§ Dataset extract:
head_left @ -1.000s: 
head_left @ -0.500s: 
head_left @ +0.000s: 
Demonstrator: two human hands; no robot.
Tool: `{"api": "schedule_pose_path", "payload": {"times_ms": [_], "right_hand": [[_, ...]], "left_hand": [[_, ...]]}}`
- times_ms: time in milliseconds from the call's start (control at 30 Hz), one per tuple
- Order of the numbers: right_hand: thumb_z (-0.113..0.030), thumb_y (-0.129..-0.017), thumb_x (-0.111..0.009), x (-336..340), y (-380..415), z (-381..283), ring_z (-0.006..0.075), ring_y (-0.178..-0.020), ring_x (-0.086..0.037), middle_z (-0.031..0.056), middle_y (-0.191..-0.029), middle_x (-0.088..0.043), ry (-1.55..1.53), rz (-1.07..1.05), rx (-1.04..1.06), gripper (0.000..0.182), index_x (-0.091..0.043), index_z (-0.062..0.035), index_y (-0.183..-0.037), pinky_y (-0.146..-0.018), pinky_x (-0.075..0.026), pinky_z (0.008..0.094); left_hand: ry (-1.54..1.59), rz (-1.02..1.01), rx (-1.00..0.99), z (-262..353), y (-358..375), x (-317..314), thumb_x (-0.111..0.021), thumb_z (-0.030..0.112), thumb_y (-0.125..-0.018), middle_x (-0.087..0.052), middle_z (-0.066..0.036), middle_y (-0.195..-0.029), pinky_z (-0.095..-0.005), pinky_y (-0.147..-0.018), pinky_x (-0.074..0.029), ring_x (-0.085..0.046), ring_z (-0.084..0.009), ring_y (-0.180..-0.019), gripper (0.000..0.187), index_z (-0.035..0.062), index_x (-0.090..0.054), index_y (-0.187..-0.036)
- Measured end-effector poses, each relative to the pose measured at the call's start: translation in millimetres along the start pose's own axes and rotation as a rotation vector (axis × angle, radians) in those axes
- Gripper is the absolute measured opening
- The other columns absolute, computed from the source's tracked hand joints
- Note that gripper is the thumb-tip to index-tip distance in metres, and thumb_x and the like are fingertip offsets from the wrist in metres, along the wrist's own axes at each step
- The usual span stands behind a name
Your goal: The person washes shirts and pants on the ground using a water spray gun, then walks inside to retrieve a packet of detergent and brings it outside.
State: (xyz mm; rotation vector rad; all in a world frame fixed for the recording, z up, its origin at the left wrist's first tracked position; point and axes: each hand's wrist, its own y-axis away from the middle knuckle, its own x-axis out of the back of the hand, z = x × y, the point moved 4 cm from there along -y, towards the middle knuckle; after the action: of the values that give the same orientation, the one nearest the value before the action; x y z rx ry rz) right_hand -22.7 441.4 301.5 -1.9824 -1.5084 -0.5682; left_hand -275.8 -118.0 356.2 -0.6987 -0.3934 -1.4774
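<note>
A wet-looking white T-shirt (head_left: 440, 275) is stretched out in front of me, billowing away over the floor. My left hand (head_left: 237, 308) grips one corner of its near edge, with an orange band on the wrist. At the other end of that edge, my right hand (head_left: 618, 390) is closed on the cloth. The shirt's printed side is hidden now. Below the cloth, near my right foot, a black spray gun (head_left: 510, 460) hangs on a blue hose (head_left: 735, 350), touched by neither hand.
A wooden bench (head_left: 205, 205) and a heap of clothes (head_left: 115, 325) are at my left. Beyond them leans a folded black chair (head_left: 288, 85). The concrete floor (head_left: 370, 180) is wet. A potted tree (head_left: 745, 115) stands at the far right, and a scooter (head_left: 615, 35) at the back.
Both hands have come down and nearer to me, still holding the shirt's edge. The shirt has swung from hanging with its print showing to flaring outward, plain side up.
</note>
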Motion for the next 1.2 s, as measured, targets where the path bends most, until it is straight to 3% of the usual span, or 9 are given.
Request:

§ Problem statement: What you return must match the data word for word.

§ Task result:
head_left @ -1.000s: 
head_left @ -0.500s: 
head_left @ +0.000s: 
Demonstrator: two human hands; no robot.
Tool: `{"api": "schedule_pose_path", "payload": {"times_ms": [_], "right_hand": [[_, ...]], "left_hand": [[_, ...]]}}`
- times_ms: time in milliseconds from the call's start (control at 30 Hz), one per tuple
- Order of the numbers: right_hand: thumb_z (-0.113..0.030), thumb_y (-0.129..-0.017), thumb_x (-0.111..0.009), x (-336..340), y (-380..415), z (-381..283), ring_z (-0.006..0.075), ring_y (-0.178..-0.020), ring_x (-0.086..0.037), middle_z (-0.031..0.056), middle_y (-0.191..-0.029), middle_x (-0.088..0.043), ry (-1.55..1.53), rz (-1.07..1.05), rx (-1.04..1.06), gripper (0.000..0.182), index_x (-0.091..0.043), index_z (-0.062..0.035), index_y (-0.183..-0.037), pinky_y (-0.146..-0.018), pinky_x (-0.075..0.026), pinky_z (0.008..0.094); left_hand: ry (-1.54..1.59), rz (-1.02..1.01), rx (-1.00..0.99), z (-262..353), y (-358..375), x (-317..314), thumb_x (-0.111..0.021), thumb_z (-0.030..0.112), thumb_y (-0.125..-0.018), middle_x (-0.087..0.052), middle_z (-0.066..0.036), middle_y (-0.195..-0.029), pinky_z (-0.095..-0.005), pinky_y (-0.147..-0.018), pinky_x (-0.074..0.029), ring_x (-0.085..0.046), ring_z (-0.084..0.009), ring_y (-0.180..-0.019), gripper (0.000..0.187), index_z (-0.035..0.062), index_x (-0.090..0.054), index_y (-0.187..-0.036)
- Measured end-effector poses, each relative to the pose measured at the call's start: translation in millimetres along the start pose's own axes and rotation as a rotation vector (axis × angle, radians) in those axes
- Gripper is the absolute measured opening
- The other columns absolute, computed from the source's tracked hand joints
- Note that gripper is the thumb-tip to index-tip distance in metres, and thumb_x and the like are fingertip offsets from the wrist in metres, along the wrist's own axes at each step
- The usual span stands behind a name
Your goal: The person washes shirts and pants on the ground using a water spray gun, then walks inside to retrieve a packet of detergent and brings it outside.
State: (xyz mm; rotation vector rad; all in a world frame fixed for the recording, z up, its origin at the left wrist's first tracked position; point and axes: each hand's wrist, its own y-axis away from the middle knuckle, its own x-axis out of the back of the hand, z = x × y, the point moved 4 cm from there along -y, towards the middle knuckle; after the action: of the values that give the same orientation, the one nearest the value before the action; x y z rx ry rz) right_hand -22.7 441.4 301.5 -1.9824 -1.5084 -0.5682; left_hand -275.8 -118.0 356.2 -0.6987 -0.3934 -1.4774
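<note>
A wet-looking white T-shirt (head_left: 440, 275) is stretched out in front of me, billowing away over the floor. My left hand (head_left: 237, 308) grips one corner of its near edge, with an orange band on the wrist. At the other end of that edge, my right hand (head_left: 618, 390) is closed on the cloth. The shirt's printed side is hidden now. Below the cloth, near my right foot, a black spray gun (head_left: 510, 460) hangs on a blue hose (head_left: 735, 350), touched by neither hand.
A wooden bench (head_left: 205, 205) and a heap of clothes (head_left: 115, 325) are at my left. Beyond them leans a folded black chair (head_left: 288, 85). The concrete floor (head_left: 370, 180) is wet. A potted tree (head_left: 745, 115) stands at the far right, and a scooter (head_left: 615, 35) at the back.
Both hands have come down and nearer to me, still holding the shirt's edge. The shirt has swung from hanging with its print showing to flaring outward, plain side up.
</note>
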Motion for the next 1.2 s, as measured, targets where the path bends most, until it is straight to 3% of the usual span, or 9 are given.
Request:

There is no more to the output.